Woy Woy Philosophers Society

Immanuel Kant a polymath of modern thought.

Meeting #18. The Complete Kant

“I have to say Joffa, you’re one of the smartest Kants I know.”

It was high praise indeed, coming from someone as intellectually gifted as Robbo, who was also the founder of the Pearl Beach Immanuel Kant Society, otherwise known as the Pearl Beach Kants.

He left the society after crashing his pushy at 130 kilometres an hour going down the Pearl Beach mountain road.

The incident had made him quite the legend over there.

“No other Kant could’ve survived that”, they would say, but I suspect if it hadn’t been for the anaesthetising effect of the carton of crafties he’d consumed beforehand, he may well not have.

We’d gathered on St Hubert’s Island Bridge, not for a meeting necessarily, but to try and stop Thommo jumping off.

He was keen to jump before the State Government installed its anti-libertarian restraining fence, but I suspected Thommo had suddenly become a little nervous.

It seemed a much bigger drop from the top than it did standing below, and he was stalling for time.

You see, poor old Thommo had sold his two-storey house in Umina after watching an online COVID-19 video that predicted 90 per cent of all humans would die of the coronavirus before winter arrived, and then invested all the proceeds into Flight Centre shares.

“They looked like they needed it more than I did,” he said.

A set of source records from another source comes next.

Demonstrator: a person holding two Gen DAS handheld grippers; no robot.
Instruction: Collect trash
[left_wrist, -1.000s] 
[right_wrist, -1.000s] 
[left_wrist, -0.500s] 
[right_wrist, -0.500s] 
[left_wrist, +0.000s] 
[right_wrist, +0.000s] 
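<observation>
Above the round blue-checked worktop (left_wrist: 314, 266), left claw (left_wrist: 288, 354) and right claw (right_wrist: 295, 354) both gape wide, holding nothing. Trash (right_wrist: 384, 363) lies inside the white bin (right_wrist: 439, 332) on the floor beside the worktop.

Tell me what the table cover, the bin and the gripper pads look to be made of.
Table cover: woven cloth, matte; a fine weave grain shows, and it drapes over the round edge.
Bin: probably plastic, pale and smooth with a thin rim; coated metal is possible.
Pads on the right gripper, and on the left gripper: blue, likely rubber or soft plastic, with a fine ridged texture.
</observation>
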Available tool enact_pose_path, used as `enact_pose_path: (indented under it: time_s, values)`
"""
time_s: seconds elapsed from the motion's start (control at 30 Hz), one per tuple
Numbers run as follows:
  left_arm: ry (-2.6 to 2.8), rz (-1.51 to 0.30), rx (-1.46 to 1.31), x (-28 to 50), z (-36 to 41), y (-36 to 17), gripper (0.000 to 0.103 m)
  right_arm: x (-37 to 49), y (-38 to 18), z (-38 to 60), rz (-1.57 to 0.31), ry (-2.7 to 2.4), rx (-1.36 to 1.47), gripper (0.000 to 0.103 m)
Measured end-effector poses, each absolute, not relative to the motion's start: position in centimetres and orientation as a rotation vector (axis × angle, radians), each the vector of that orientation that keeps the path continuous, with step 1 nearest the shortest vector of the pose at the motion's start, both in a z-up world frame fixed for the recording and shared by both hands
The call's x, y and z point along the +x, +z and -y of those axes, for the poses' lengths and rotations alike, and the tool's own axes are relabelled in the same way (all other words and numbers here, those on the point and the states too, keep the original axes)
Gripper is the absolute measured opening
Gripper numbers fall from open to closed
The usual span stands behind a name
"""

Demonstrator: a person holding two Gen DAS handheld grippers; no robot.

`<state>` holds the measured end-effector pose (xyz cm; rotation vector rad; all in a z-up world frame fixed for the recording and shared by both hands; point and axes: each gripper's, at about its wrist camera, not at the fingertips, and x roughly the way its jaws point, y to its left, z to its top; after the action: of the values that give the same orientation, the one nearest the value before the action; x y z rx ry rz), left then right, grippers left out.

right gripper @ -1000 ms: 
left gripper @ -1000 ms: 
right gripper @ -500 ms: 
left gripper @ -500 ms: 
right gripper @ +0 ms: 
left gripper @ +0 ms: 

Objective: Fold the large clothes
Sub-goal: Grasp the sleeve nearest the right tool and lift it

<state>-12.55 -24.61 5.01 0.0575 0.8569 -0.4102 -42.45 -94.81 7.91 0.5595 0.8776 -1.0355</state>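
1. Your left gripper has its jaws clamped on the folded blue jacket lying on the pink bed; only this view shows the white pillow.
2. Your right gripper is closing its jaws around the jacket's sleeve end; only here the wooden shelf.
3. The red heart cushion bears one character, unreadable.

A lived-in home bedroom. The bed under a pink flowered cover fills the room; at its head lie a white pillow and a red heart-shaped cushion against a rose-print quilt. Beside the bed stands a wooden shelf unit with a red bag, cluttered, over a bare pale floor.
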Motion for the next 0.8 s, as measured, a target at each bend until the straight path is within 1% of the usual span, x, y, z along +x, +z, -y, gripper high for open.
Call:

“And, I figured that if I was wrong, and the virus didn’t kill everyone, I could get a pretty good discount on my next holiday.”

“I just can’t understand it Joffa,” he continued.

“The guy on the video was a doctor, a foot surgeon I think he said.

“He really knew his stuff about virology … and there’s no arguing with science.”

“Well, you see, that’s just the thing,” I said.

(Now, I have to admit, I was a little pleased we’d come to this as we were due to discuss the philosophy of Kant, and I’d spent all week re-reading my complete works of Kant, beginning with his “Critique of Pure Reason” – I’d also aspired to be the a complete Kant.)

“The Enlightenment was drifting into a poor state of retro-Romanticism by 1780,” I said.

“The work of Newton had made everyone’s confidence in the power of science and human reason to figure things out for ourselves, so much so that people decided they didn’t need political or religious authorities to tell them how to live.”

“Just like the good old days,” said Robbo.

“You know, back in February.”

“Exactly,” said Johnno.

“People were pathetic – they thought that if everything is controlled by the ‘fundamental laws’ of nature, a priori laws that we cannot influence, then there’s not much left for anybody to do but to succumb to them.”

I could see Thommo looking nervously over the edge of the bridge and wondering whether the fundamental laws of gravity were still in force during the shutdown.

“How exactly did Kant change people’s perspective?” asked Thommo, again stalling for time.

“Well, basically, he said that the laws of science are nothing more than the human mind’s attempt to put a structure to all that we experience in the world.

“But the real world – the Truth – is something we can’t observe, something too complex to ever really understand.

“And so, we think we observe some kind of cause and effect happening according to these fundamental laws, but actually, they are just things happening at the same time.”

“You mean like when you’re seen near a car when its alarm goes off in a carpark?” asked Robbo.

“Ah, kind of, I suppose.”

Then Johnno jumped in.

“Basically, Kant says supernatural stuff … metaphysics … is possible, but just not sensible in our science-y world.

“Ergo, there is still a role for religion and morality, separate to science.”

“Well, I suppose you would say that Johnno, because if the whole Truth could be explained by science and we still believed in things such as God, or morality or freedom, which could not be explained by science, then that would make us, well, insane.”

“Thus Kant says,” Johnno continued, “I had to deny knowledge in order to make room for faith”.

“He’s right,” I said.

“We cannot know (theoretically) that we are free, because we cannot know anything about exactly what freedom is, other than the description that we (reasonably) concoct for what it is.”

“Guys, I think I might jump now,” said Thommo.

We all looked at each other knowingly.

This is what eating Kale and wearing your hair in a man bun does to a person.

There was no point dissuading him.

“Ok mate, well, cheerio then … can I have your pyramid?”

“I wouldn’t jump if I were you Thommo,” said Boof, who always liked to chime in late in a discussion.

“Google just launched a takeover bid for Flight Centre and the shares have jumped from nine bucks to thirty-six bucks.

“My definition of “profit” might only be some mental concoction, but I still reckon you can now own four houses in Umina.”